Leave Chicago 6:10:14, pass Hammond - Whiting 6:49, engrossed in dinner and conversation with tablemates through South Bend, Elkhart 9:21:29 - 9:24:00, Waterloo double stop  10:10:10 - 10:14:54, bedtime; note Pittsburgh departure 4:45, Connellsville 6:29:20 - 6:30:05, shower up and breakfast; delayed account trackwork at Cumberland west limits, Cumberland about 9 am.

Cumberland is a convenient stop for travelers destined to historic sites in the upper Potomac River or neighboring places, as there is a rental car agency just across the tracks from the station.  It's also possible to rent a car at Harrisburg, but Amtrak's Chicago to the East Coast service is threadbare: one train daily Chicago to New York or Boston; the Capitol Limited daily to Washington, D. C., connecting to the Pennsylvanian at Pittsburgh for Harrisburg, Philadelphia, Trenton, and New York; and the try-weakly Cardinal via Indianapolis, Cincinnati, and Charlottesville to Washington and the Northeast Corridor.  But perhaps I should not carp.  Last year's Western trip would be disrupted or impossible this year thanks to flood, fire, and level crossings.
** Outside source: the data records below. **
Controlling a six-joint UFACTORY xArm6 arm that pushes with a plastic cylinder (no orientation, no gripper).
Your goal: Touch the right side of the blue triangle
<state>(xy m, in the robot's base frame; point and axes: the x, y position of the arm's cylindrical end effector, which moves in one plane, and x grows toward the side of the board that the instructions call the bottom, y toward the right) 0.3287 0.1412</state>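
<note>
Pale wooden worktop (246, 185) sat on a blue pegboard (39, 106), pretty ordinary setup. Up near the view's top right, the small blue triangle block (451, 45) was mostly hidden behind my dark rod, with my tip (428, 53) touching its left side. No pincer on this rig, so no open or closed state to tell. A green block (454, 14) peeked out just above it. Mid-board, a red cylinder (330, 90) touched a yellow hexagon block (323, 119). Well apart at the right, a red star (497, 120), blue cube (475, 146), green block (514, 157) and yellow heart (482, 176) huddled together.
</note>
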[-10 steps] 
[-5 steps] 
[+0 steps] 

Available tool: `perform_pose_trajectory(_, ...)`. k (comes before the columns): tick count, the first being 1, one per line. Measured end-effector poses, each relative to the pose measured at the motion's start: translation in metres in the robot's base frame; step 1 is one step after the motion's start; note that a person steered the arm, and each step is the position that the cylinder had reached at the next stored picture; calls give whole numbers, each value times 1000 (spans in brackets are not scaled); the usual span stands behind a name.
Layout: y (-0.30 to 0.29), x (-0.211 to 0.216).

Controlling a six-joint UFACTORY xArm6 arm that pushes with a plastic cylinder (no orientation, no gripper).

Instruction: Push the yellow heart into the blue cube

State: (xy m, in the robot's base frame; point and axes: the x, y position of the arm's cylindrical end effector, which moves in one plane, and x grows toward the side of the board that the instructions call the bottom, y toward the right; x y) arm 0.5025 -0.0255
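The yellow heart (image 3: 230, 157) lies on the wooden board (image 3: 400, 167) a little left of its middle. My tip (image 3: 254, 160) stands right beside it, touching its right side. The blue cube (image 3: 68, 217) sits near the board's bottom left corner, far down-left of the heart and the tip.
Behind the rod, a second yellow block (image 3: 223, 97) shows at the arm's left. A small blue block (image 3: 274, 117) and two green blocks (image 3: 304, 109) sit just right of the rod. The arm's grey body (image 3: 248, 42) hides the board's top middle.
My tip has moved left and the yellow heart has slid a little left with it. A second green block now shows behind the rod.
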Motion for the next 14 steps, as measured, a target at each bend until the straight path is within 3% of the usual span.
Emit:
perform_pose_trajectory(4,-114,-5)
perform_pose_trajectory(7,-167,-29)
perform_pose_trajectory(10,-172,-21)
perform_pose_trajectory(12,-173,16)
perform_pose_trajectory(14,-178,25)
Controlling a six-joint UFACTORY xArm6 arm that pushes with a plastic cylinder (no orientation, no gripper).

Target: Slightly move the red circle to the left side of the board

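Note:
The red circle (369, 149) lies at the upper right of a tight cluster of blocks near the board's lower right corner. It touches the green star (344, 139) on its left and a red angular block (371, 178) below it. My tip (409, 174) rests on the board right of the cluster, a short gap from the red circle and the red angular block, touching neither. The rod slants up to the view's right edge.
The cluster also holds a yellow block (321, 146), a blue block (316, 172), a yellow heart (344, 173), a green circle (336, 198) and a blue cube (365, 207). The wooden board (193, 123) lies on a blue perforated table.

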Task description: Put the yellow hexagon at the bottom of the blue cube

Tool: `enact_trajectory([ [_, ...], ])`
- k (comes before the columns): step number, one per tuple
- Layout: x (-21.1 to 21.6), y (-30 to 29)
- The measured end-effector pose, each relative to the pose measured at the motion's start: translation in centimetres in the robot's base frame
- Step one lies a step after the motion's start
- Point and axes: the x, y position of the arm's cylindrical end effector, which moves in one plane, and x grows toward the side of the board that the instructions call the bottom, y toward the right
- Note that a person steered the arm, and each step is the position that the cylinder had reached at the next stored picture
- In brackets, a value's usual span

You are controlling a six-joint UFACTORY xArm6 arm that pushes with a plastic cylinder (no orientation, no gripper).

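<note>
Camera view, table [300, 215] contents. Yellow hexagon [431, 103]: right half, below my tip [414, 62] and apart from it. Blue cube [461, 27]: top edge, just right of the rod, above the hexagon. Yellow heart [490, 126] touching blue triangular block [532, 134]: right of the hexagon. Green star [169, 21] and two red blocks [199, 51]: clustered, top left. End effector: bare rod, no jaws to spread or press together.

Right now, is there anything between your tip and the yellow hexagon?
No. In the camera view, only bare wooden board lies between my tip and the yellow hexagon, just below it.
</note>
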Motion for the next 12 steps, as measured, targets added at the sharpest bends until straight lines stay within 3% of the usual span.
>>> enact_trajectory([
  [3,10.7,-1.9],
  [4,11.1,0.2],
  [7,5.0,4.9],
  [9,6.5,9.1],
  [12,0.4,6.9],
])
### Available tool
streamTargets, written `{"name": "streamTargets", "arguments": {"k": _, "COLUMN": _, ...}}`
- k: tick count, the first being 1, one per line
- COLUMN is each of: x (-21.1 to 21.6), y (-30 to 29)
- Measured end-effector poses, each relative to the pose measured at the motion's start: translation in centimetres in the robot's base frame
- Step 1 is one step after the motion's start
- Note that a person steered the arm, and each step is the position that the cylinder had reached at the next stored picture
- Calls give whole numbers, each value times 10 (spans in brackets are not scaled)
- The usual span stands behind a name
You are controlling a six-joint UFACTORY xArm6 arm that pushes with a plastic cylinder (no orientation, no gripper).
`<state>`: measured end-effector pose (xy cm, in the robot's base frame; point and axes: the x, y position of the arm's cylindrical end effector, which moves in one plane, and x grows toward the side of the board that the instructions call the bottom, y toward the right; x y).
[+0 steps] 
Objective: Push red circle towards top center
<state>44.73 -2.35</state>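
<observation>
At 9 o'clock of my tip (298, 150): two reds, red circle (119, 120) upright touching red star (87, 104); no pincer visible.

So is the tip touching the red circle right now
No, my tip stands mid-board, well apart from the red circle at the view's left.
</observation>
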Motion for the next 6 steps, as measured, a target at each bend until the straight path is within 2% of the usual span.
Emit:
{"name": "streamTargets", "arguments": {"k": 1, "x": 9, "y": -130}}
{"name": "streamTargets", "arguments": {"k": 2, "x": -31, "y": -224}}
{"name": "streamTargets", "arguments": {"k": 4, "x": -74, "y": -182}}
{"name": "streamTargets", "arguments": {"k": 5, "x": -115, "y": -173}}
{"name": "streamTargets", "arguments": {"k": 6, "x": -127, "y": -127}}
George Washington once made camp in Cumberland, and wherever George Washington was, the Freemasons are likely to follow.

As more than one defender of the society has noted, it's a strange secret cabal that so publicly identifies its lodges.

The Western Maryland Scenic Railroad uses some of the trackage of the Western Maryland Railroad, a line opened in 1912 on roughly the same course as the Baltimore and Ohio.  There's something about those redundant railroads.  Like the Chicago Great Western, Western Maryland has its legions of devotees and modellers.  Much of the railroad grade is now a biking and hiking trail.  The Cumberland station is well-preserved, and the excursion train runs with steam power at weekends.  The weekday power is a former Reading GP-30, the last attempt by Electro-Motive to attempt to style a freight locomotive.


It's uphill to Frostburg, and the railroad handles checked baggage and bicycles and sells one-way tickets.


Don't think about this trail as the ultimate roller coaster ride.  There's a 15 mph speed limit, and the trail crosses numerous roads as well as the railroad a few times along the way.


The line makes a horseshoe curve around the Helmstetter farm.  This location is popular with Western Maryland enthusiasts for photography.  When the barn burned a few years ago, enthusiasts assisted the family with the cost of rebuilding.


The uphill end of the line is at Frostburg, on the Cumberland and Pennsylvania line.  There's a turntable at the very end of the line, important for having the steamers facing the right way, and convenient on diesel days.  The train lays over for 90 minutes or so at Frostburg, time enough for a look around town for a coffee house or chow.  If you go away from Grinders on the main street hungry, it's your own fault!  One of the church buildings along the main street has been converted into a coffee house.

There's more to this adventure, but not today.